Dissertation Defense
Algorithm-Hardware Co-design For Efficiency Optimization Of Machine Learning Workloads
This event is free and open to the publicAdd to Google Calendar

Hybrid Event: 3941 BBB / Zoom
Abstract: As computational demands continue to grow, optimizing performance and efficiency has become a critical challenge, particularly in large-scale machine learning (ML) and graph mining. Traditional approaches struggle to meet the increasing requirements for scalability, power efficiency, and processing speed, especially with the rising complexity of Convolutional Neural Networks (CNNs), Large Language Models (LLMs), and large-scale graphs.

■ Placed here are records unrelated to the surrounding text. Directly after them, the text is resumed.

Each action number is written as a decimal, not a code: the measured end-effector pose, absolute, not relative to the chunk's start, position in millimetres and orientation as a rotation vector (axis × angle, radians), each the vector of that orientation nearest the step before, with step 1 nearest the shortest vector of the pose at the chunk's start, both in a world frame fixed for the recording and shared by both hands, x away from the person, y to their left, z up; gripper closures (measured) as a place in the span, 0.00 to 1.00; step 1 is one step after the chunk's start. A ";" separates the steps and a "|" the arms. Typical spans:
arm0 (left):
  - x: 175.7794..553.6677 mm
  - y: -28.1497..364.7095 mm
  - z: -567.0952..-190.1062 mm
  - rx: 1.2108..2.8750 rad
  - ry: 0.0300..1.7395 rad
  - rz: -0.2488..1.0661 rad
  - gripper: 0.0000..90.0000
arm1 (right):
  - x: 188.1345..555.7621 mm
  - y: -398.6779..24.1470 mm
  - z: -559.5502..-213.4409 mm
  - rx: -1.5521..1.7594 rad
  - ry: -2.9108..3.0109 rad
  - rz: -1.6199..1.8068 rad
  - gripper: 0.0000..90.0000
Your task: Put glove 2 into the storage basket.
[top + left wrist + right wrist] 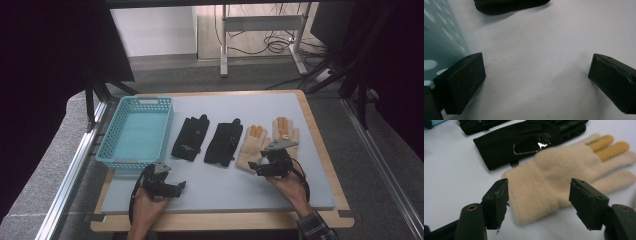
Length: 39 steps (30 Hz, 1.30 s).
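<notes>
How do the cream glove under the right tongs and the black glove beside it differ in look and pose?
The cream glove is fuzzy knit with two yellow-orange fingers; the black glove is smooth and dark with a glossy patch. The cream glove's cuff lies between the open jaws of the right tongs, while the black glove lies beyond them, with no tongs at it. On the table, the cream glove lies further from the blue basket. Both lie flat, cuffs toward the person.
</notes>
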<state>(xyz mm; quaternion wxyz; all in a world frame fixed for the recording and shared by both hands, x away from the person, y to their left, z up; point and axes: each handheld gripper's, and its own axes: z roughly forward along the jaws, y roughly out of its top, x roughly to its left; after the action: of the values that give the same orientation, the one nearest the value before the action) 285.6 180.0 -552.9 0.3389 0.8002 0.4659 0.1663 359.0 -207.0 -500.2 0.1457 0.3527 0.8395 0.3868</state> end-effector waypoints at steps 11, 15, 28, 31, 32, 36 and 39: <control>285.5 180.1 -552.9 2.084 1.213 0.433 0.01 | 388.3 -175.0 -490.8 0.961 2.443 1.129 0.55; 285.5 180.1 -552.9 2.084 1.213 0.433 0.01 | 406.0 -155.9 -489.1 0.941 2.458 1.123 0.58; 285.5 180.1 -552.9 2.083 1.212 0.432 0.01 | 456.2 -110.5 -510.9 1.024 2.468 1.009 0.39; 285.5 180.1 -553.0 2.082 1.212 0.432 0.01 | 462.6 -107.1 -516.4 1.029 2.487 0.967 0.40; 285.5 180.1 -553.0 2.082 1.212 0.432 0.01 | 465.4 -104.7 -520.5 1.027 2.506 0.943 0.44; 285.5 180.0 -553.0 2.082 1.213 0.432 0.01 | 463.6 -103.0 -521.6 1.036 2.526 0.977 0.68; 285.5 180.0 -553.0 2.083 1.213 0.432 0.01 | 463.0 -104.7 -520.8 1.044 2.540 0.989 0.81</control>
<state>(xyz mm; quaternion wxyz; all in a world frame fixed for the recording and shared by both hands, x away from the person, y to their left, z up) 285.5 180.0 -553.0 0.3396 0.8001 0.4658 0.1661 463.0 -104.7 -520.8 0.1110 0.3555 0.8648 0.3368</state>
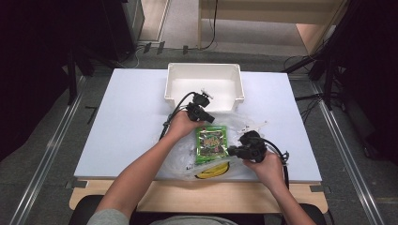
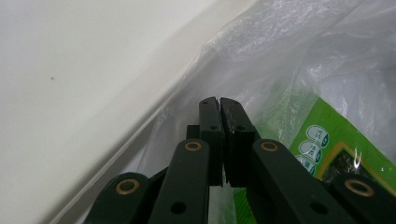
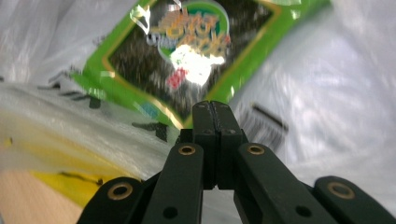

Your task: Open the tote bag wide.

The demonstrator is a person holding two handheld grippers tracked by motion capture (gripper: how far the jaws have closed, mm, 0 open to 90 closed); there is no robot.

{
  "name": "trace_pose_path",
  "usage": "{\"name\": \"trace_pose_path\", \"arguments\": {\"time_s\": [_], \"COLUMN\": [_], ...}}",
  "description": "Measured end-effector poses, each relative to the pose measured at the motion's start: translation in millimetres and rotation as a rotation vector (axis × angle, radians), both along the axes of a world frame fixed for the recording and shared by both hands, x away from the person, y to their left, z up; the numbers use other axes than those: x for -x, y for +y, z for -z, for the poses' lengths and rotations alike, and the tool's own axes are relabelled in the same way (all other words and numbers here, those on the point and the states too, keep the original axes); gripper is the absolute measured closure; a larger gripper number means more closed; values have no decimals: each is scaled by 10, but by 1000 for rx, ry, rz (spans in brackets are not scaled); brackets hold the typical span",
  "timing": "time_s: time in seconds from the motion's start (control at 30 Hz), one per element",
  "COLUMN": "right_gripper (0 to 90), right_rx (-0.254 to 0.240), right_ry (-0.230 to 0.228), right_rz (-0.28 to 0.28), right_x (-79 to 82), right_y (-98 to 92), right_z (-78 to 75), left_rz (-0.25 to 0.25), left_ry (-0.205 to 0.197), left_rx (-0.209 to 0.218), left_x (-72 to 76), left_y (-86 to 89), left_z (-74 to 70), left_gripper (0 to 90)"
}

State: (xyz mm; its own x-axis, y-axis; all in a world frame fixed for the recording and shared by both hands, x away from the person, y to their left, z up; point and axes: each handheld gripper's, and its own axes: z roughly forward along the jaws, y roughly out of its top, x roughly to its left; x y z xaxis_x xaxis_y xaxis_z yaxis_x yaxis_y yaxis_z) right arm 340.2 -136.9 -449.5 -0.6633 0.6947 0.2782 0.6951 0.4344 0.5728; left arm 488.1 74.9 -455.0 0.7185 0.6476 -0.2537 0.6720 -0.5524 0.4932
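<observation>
both grippers are pinching the clear plastic bag [image 1: 213, 161] to hold it in place: left gripper [image 1: 210, 118] clamping its far edge near the white bin [image 1: 205, 75], right gripper [image 1: 230, 151] clamping the right side beside the green packet [image 1: 211, 140] inside.

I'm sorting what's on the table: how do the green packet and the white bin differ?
The green packet is flat, printed and lies in a clear plastic bag; the white bin is a plain, rigid, open-topped box, far larger. The packet sits near the table's front, the bin at its back. Both rest on the table.
</observation>
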Motion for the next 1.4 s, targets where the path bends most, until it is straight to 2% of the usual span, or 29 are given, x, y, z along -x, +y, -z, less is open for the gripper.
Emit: {"name": "trace_pose_path", "arguments": {"time_s": [0.27,0.57,0.77,0.9,1.0,1.03,1.1,1.2,1.4], "right_gripper": [900,900,900,900,898,888,874,860,811], "right_rx": [5,14,14,-12,-1,0,0,-10,-28], "right_ry": [24,22,38,43,32,35,26,8,-16], "right_rz": [5,-5,-30,-60,-71,-70,-70,-70,-50], "right_x": [189,289,377,410,409,405,400,389,370], "right_y": [-111,-123,-86,-79,-65,-64,-66,-79,-122], "right_z": [88,144,174,190,184,178,158,128,56], "left_rz": [-7,-26,-26,-34,-21,-22,-28,-18,-13], "left_ry": [3,-9,-21,-11,2,2,9,11,25], "left_rx": [0,13,13,33,44,44,73,82,109], "left_x": [-4,-24,-16,-15,-21,-24,-32,-11,32], "left_y": [-9,-9,-1,16,18,28,54,74,138], "left_z": [-3,9,10,17,17,11,-9,-60,-194], "left_gripper": [886,886,874,850,835,824,800,753,599]}}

This thesis explores techniques to improve the efficiency of deep learning and graph mining by leveraging approximate computing methods such as quantization, early termination, and sampling. While approximation strategies improve efficiency, they introduce challenges in ensuring end-to-end efficiency and managing accuracy and quality loss. To address these challenges, this thesis proposes integrated algorithm-hardware co-design approaches that balance computational savings with system-level performance across different ML workloads.
For CNN inference, this thesis presents BitSET, a software-hardware co-design that employs a prediction-based bit-level early termination technique to reduce energy consumption with minimal accuracy degradation. For LLM training, this thesis presents a fine-grained mixed-precision training framework by dynamically selecting layer-wise precision.It introduces loss divergence and weight divergence as proxy quality metrics and formulates precision selection as an Integer Linear Programming (ILP) problem, achieving a balance between computational efficiency and model quality. For graph mining, this thesis presents TIMEST, which tackles the challenge of efficiently counting small temporal motifs in large graphs. TIMEST leverages a spanning tree sampler, relaxed constraints, and a sliding window technique to construct sampling weights, enabling fast and scalable motif estimation in large temporal graphs.